> _What the exercise asks_
Even if the data beneath seems repetitive, write it all out again exactly.

> _The data_

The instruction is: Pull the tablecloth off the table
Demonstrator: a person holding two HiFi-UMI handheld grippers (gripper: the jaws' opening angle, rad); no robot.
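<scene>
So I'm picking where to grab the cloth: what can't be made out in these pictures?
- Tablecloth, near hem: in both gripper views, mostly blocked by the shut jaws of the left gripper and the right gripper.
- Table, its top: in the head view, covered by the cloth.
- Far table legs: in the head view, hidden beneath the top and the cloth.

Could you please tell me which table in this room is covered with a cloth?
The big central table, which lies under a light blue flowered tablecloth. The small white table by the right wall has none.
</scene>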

> _Exercise result_
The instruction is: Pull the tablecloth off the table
Demonstrator: a person holding two HiFi-UMI handheld grippers (gripper: the jaws' opening angle, rad); no robot.
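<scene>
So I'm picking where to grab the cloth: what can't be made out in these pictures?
- Tablecloth, near hem: in both gripper views, mostly blocked by the shut jaws of the left gripper and the right gripper.
- Table, its top: in the head view, covered by the cloth.
- Far table legs: in the head view, hidden beneath the top and the cloth.

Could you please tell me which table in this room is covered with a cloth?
The big central table, which lies under a light blue flowered tablecloth. The small white table by the right wall has none.
</scene>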

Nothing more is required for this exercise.